For this reason, an alternative approach to surmount the limitations of blacklisting is whitelisting. It involves enumerating a list of allowed classes of data objects to be used for the application. Even though it is considered a better approach than blacklisting, this strategy has its own disadvantages. Specifically, whitelisting not only requires maintenance of a relatively long list of allowed classes but also needs the generation of a new list for each release of the application. Thus, whitelisting can manifest as an arduous process that results in extended timelines for application development and deployment, and if whitelist updates are neglected, this can lead to false positives that are also undesirable.

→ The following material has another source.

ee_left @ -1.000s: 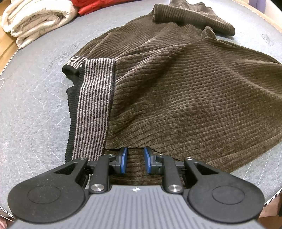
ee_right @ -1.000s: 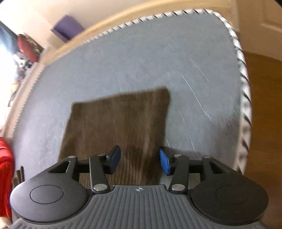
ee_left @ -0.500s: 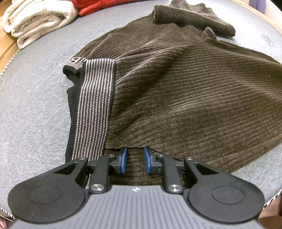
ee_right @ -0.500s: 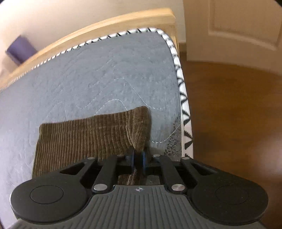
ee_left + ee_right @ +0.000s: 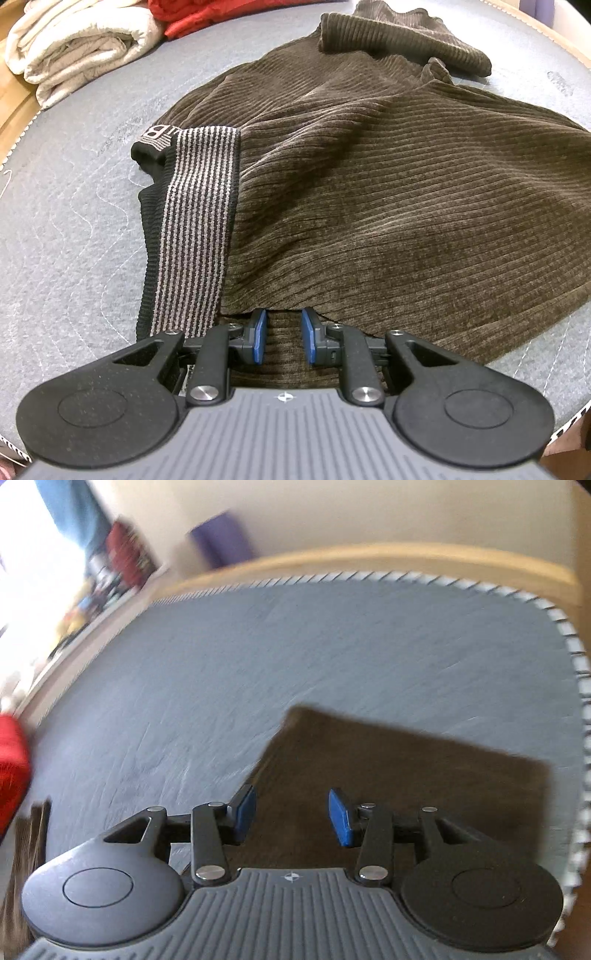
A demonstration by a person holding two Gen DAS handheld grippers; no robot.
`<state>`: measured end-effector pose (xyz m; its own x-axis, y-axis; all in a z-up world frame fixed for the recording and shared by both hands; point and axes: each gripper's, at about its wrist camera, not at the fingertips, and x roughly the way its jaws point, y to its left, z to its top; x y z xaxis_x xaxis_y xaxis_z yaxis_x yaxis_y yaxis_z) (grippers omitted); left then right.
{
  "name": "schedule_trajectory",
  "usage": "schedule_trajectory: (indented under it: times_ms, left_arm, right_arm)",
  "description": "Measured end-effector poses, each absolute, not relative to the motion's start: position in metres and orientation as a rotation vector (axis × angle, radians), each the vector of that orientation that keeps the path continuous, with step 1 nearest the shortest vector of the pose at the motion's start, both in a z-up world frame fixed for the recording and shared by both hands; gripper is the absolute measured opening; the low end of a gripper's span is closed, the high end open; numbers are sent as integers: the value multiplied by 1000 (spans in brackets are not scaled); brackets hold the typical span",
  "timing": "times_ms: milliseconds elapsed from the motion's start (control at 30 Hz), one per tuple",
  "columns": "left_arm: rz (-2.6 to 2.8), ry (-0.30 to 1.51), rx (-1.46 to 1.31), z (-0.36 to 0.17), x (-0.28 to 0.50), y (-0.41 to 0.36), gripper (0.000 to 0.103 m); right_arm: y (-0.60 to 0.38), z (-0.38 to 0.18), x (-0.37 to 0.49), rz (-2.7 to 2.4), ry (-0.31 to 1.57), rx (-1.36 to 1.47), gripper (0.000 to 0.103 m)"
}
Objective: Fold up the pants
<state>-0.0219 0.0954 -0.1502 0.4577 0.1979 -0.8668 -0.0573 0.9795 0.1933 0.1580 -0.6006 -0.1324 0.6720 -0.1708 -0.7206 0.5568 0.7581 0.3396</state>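
I see the grey quilted mattress (image 5: 74,236) carrying everything, its zigzag-trimmed edge (image 5: 578,686) curving round on my right-hand camera with a wooden frame (image 5: 369,555) beyond it. The brown corduroy pants (image 5: 388,206) lie spread across the mattress toward its near edge, rumpled, the striped waistband (image 5: 195,236) turned out on their left side and a folded-over leg end (image 5: 402,40) at the far edge. On the right wrist view, which is blurred, a flat brown pant leg (image 5: 424,786) reaches toward the trimmed edge. At the far left corner I make out a cream folded bundle (image 5: 77,48) with red cloth (image 5: 221,14) beside it. My left gripper (image 5: 283,334) sits low at the pants' near hem, its blue pads (image 5: 258,336) narrowly apart with corduroy between them, though I cannot tell if they pinch it. My right gripper (image 5: 291,818) is above the pant leg, its pads (image 5: 341,821) wide apart, nothing in them.
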Motion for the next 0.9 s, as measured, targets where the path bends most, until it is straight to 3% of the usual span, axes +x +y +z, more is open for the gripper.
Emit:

Therefore, a drawback of all three of these aforementioned security strategies is requisite human intervention for proper implementation and administration, especially with respect to the pen testing required to identify vulnerabilities. One key measure that can be taken to reduce risk is to avoid the native deserialization formats employed by programming languages. By using XML or JSON, language-agnostic, data-only formats, the risk of exploiting deserialization logic as a mode of attack gets significantly reduced. Inconveniently, the only foolproof approach to thwart insecure deserialization attacks would be to disallow serialized objects from unvetted sources or only accept serialized objects exclusively derived from primitive data types. If this is not a practical strategy, other guidelines suggested by OWASP include:

  1. Since the application code often anticipates a defined set of classes, strong type constraints applied during the deserialization process, prior to object creation
  2. The isolation and execution of code that will deserialize in a low-privilege environment
  3. Logging exceptions and failures encountered during deserialization
  4. Deserialization vigilance and flagging of users that constantly deserialize

To this end, runtime application self-protection (RASP) has emerged as a preeminent component of the DevSecOps approach of the software development life cycle (SDLC). Embedding security within the software running in production, RASP detects attacks when they attempt to exploit a vulnerability—known and unknown—and blocks them before they can exercise the vulnerability. This includes insecure deserialization. Credited to being fixed in the application as a server-side process, it is able to identify, deter, and neutralize attacks contemporaneously because it can monitor application behavior and context—without the need for human intervention. This is a superior feature of RASP not found in more conventional security technologies.     

Solving insecure deserialization application attacks 

A hallmark of digital technology is its perpetual state of evolution. Application development is constantly changing at a breakneck pace and each web application is built by its own specific method to serve its own specific function. Consequently, every web application can be assailed in its own unique way, and web application vulnerabilities represent the most common initiator of data breaches. Due to the widespread adoption of Agile and DevOps to accelerate application development cycles, application vulnerabilities like insecure deserialization will continue to be a growing problem. 

Having an application security platform approach using instrumentation, whereby security is embedded in the software and shifted left so that developers can detect and remediate vulnerabilities when they write code and extended to the right into production runtime, is crucial. Remediating insecure deserialization vulnerabilities early in development is significantly less costly and time-consuming than waiting until later in development. At the same time, vulnerabilities in production runtime will occur and RASP using security instrumentation is critical.